Supplied entries:
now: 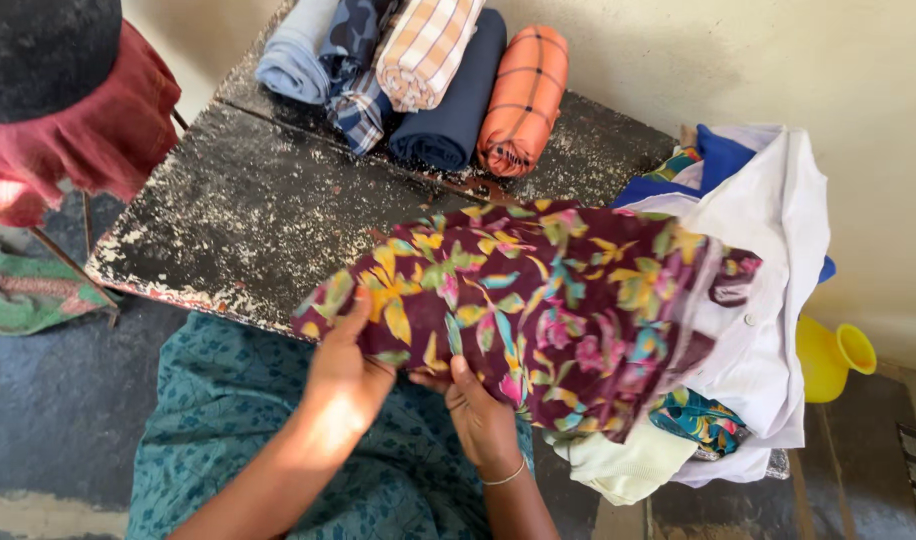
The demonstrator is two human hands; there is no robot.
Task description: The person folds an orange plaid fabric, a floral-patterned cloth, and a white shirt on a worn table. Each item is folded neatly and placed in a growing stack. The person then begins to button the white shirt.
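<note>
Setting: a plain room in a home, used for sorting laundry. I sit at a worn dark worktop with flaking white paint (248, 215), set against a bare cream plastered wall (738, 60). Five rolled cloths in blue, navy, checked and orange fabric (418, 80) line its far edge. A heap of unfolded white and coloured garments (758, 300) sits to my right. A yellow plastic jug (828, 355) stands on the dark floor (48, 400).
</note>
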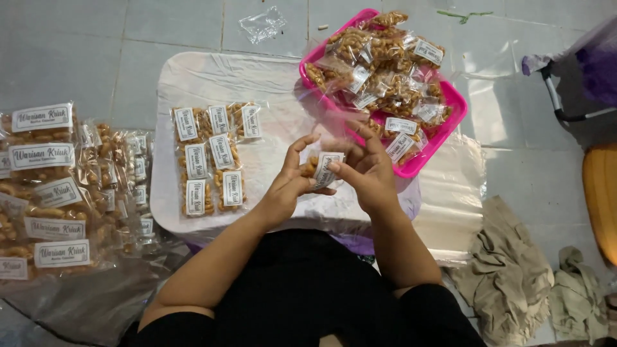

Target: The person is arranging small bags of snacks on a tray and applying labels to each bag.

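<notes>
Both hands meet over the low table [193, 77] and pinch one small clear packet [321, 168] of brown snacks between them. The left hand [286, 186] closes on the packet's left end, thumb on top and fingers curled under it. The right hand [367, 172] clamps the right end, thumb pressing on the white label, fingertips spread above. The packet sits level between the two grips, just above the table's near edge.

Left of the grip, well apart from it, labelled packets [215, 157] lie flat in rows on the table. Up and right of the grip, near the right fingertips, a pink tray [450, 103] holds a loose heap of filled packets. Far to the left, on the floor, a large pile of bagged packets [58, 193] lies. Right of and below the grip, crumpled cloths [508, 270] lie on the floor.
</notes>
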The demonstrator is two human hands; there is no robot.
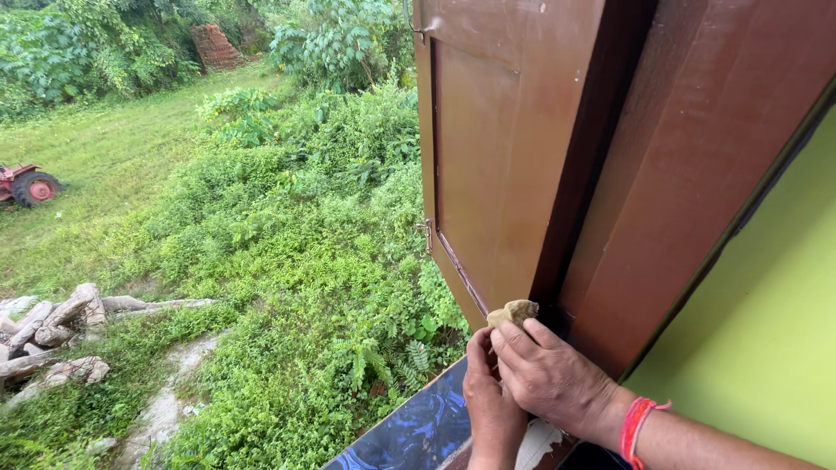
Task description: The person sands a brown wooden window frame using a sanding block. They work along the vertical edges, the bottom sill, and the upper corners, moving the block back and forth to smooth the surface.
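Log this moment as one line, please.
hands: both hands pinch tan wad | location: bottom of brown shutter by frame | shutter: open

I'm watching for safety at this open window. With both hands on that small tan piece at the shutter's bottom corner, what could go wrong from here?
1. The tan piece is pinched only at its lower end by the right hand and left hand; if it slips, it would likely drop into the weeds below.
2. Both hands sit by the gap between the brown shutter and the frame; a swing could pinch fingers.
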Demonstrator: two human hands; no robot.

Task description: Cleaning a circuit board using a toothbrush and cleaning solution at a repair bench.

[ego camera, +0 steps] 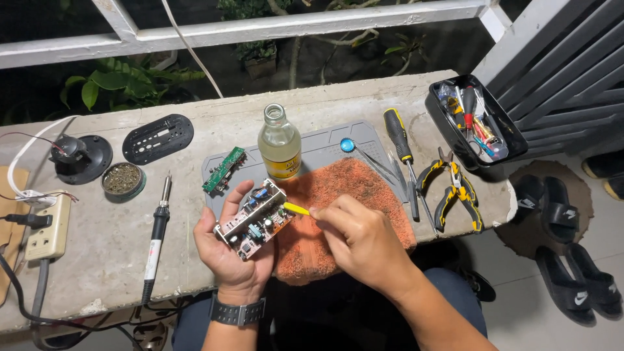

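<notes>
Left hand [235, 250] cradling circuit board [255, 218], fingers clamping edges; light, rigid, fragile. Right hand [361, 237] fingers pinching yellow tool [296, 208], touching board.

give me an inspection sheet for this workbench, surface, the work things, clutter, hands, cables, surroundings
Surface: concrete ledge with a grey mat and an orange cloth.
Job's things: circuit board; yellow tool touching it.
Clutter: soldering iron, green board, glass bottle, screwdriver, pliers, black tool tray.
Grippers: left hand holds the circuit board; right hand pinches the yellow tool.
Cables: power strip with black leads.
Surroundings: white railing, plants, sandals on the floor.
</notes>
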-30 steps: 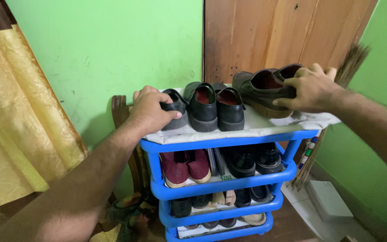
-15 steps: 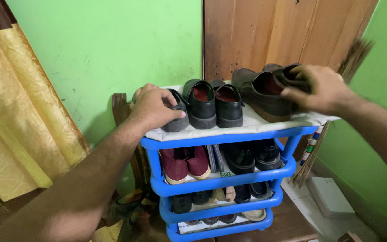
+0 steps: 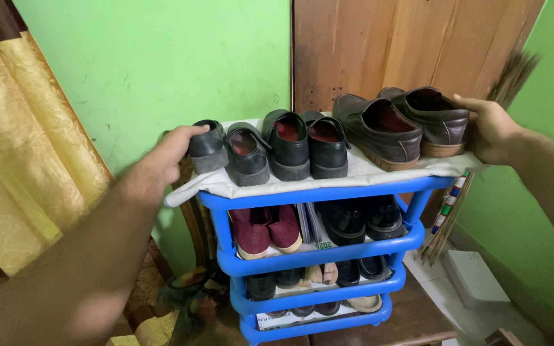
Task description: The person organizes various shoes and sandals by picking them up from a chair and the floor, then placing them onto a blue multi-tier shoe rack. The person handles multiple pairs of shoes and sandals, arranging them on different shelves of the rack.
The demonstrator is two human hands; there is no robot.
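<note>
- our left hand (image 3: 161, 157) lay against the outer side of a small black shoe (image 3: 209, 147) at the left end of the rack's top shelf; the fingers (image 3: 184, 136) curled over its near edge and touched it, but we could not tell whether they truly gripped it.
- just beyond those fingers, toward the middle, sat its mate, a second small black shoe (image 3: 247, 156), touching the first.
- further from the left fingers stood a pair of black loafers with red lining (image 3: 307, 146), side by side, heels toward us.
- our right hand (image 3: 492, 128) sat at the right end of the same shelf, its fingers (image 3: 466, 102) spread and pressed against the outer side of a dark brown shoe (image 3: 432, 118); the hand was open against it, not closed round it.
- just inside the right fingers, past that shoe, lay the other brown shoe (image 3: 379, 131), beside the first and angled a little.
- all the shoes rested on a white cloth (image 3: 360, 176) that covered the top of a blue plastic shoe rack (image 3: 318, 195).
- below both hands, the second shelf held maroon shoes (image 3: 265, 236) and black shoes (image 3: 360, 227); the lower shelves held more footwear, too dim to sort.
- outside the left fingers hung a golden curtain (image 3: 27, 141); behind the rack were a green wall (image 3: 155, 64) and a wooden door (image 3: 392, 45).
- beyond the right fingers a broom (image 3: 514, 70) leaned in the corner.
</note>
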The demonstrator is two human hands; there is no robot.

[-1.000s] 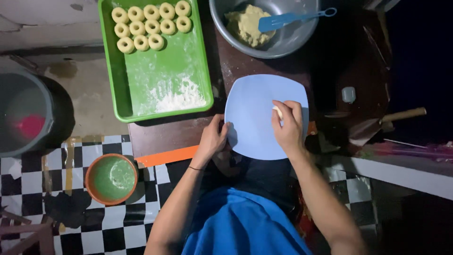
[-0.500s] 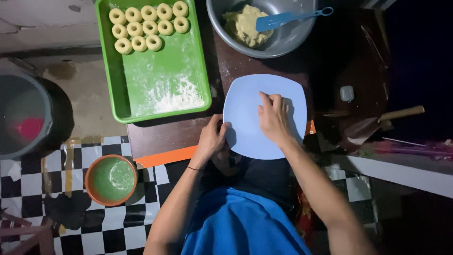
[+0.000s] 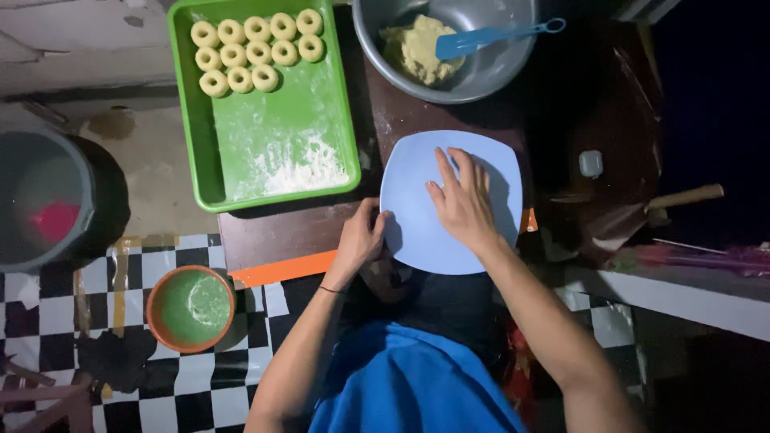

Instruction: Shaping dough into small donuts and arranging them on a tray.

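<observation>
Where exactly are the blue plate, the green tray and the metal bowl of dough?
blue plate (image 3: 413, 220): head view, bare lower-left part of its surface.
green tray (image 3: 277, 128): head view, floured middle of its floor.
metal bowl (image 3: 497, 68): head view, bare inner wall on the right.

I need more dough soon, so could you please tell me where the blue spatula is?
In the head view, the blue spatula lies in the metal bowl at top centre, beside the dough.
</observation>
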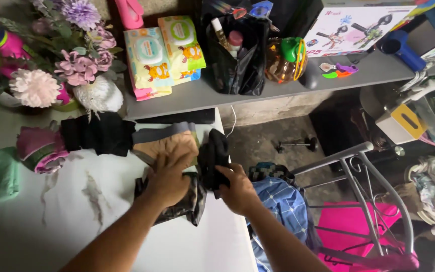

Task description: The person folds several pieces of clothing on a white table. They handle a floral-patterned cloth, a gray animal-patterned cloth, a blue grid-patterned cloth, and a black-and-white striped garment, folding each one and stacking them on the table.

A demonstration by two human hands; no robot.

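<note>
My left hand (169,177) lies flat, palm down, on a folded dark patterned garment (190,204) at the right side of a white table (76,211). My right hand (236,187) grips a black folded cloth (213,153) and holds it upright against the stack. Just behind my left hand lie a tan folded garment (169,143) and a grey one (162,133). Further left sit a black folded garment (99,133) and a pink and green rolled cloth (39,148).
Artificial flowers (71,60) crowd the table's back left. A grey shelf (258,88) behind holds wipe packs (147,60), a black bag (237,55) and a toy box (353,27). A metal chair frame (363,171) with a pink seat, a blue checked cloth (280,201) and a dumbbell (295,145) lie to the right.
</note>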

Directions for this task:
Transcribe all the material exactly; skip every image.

Answer box:
now: 
The demonstrator is two human hands; there is no robot.
Task description: The person folds an orange plaid fabric, a floral-patterned cloth, and a white shirt on a worn table. Each item is folded neatly and placed in a growing stack. The person then begins to button the white shirt.
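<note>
Setting: a plain room in a home, used for sorting laundry. I sit at a worn dark worktop with flaking white paint (248, 215), set against a bare cream plastered wall (738, 60). Five rolled cloths in blue, navy, checked and orange fabric (418, 80) line its far edge. A heap of unfolded white and coloured garments (758, 300) sits to my right. A yellow plastic jug (828, 355) stands on the dark floor (48, 400).
</note>
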
Target: The person is arranging small bags of snacks on a tray and applying labels to each bag.

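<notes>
Both hands meet over the low table [193, 77] and pinch one small clear packet [321, 168] of brown snacks between them. The left hand [286, 186] closes on the packet's left end, thumb on top and fingers curled under it. The right hand [367, 172] clamps the right end, thumb pressing on the white label, fingertips spread above. The packet sits level between the two grips, just above the table's near edge.

Left of the grip, well apart from it, labelled packets [215, 157] lie flat in rows on the table. Up and right of the grip, near the right fingertips, a pink tray [450, 103] holds a loose heap of filled packets. Far to the left, on the floor, a large pile of bagged packets [58, 193] lies. Right of and below the grip, crumpled cloths [508, 270] lie on the floor.
</notes>
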The demonstrator is two human hands; there is no robot.
Task description: The person sands a brown wooden window frame using a sanding block. They work along the vertical edges, the bottom sill, and the upper corners, moving the block back and forth to smooth the surface.
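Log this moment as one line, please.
hands: both hands pinch tan wad | location: bottom of brown shutter by frame | shutter: open

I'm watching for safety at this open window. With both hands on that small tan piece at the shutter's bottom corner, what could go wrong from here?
1. The tan piece is pinched only at its lower end by the right hand and left hand; if it slips, it would likely drop into the weeds below.
2. Both hands sit by the gap between the brown shutter and the frame; a swing could pinch fingers.
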Demonstrator: two human hands; no robot.

Task description: Cleaning a circuit board using a toothbrush and cleaning solution at a repair bench.

[ego camera, +0 steps] 

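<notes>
Left hand [235, 250] cradling circuit board [255, 218], fingers clamping edges; light, rigid, fragile. Right hand [361, 237] fingers pinching yellow tool [296, 208], touching board.

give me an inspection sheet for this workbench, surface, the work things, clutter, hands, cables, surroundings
Surface: concrete ledge with a grey mat and an orange cloth.
Job's things: circuit board; yellow tool touching it.
Clutter: soldering iron, green board, glass bottle, screwdriver, pliers, black tool tray.
Grippers: left hand holds the circuit board; right hand pinches the yellow tool.
Cables: power strip with black leads.
Surroundings: white railing, plants, sandals on the floor.
</notes>
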-30 steps: 
-15 steps: 
+0 steps: 
Task description: The person organizes various shoes and sandals by picking them up from a chair and the floor, then placing them onto a blue multi-tier shoe rack. The person handles multiple pairs of shoes and sandals, arranging them on different shelves of the rack.
The demonstrator is two human hands; there is no robot.
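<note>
- our left hand (image 3: 161, 157) lay against the outer side of a small black shoe (image 3: 209, 147) at the left end of the rack's top shelf; the fingers (image 3: 184, 136) curled over its near edge and touched it, but we could not tell whether they truly gripped it.
- just beyond those fingers, toward the middle, sat its mate, a second small black shoe (image 3: 247, 156), touching the first.
- further from the left fingers stood a pair of black loafers with red lining (image 3: 307, 146), side by side, heels toward us.
- our right hand (image 3: 492, 128) sat at the right end of the same shelf, its fingers (image 3: 466, 102) spread and pressed against the outer side of a dark brown shoe (image 3: 432, 118); the hand was open against it, not closed round it.
- just inside the right fingers, past that shoe, lay the other brown shoe (image 3: 379, 131), beside the first and angled a little.
- all the shoes rested on a white cloth (image 3: 360, 176) that covered the top of a blue plastic shoe rack (image 3: 318, 195).
- below both hands, the second shelf held maroon shoes (image 3: 265, 236) and black shoes (image 3: 360, 227); the lower shelves held more footwear, too dim to sort.
- outside the left fingers hung a golden curtain (image 3: 27, 141); behind the rack were a green wall (image 3: 155, 64) and a wooden door (image 3: 392, 45).
- beyond the right fingers a broom (image 3: 514, 70) leaned in the corner.
</note>
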The demonstrator is two human hands; there is no robot.

[-1.000s] 
[-0.500s] 
[+0.000s] 

Instruction: Shaping dough into small donuts and arranging them on a tray.

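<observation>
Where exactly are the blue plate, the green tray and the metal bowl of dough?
blue plate (image 3: 413, 220): head view, bare lower-left part of its surface.
green tray (image 3: 277, 128): head view, floured middle of its floor.
metal bowl (image 3: 497, 68): head view, bare inner wall on the right.

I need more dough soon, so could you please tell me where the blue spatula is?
In the head view, the blue spatula lies in the metal bowl at top centre, beside the dough.
</observation>
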
Task description: The person folds several pieces of clothing on a white table. They handle a floral-patterned cloth, a gray animal-patterned cloth, a blue grid-patterned cloth, and a black-and-white striped garment, folding each one and stacking them on the table.

A demonstration by two human hands; no robot.

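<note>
My left hand (169,177) lies flat, palm down, on a folded dark patterned garment (190,204) at the right side of a white table (76,211). My right hand (236,187) grips a black folded cloth (213,153) and holds it upright against the stack. Just behind my left hand lie a tan folded garment (169,143) and a grey one (162,133). Further left sit a black folded garment (99,133) and a pink and green rolled cloth (39,148).
Artificial flowers (71,60) crowd the table's back left. A grey shelf (258,88) behind holds wipe packs (147,60), a black bag (237,55) and a toy box (353,27). A metal chair frame (363,171) with a pink seat, a blue checked cloth (280,201) and a dumbbell (295,145) lie to the right.
</note>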

Nothing else belongs to this exercise.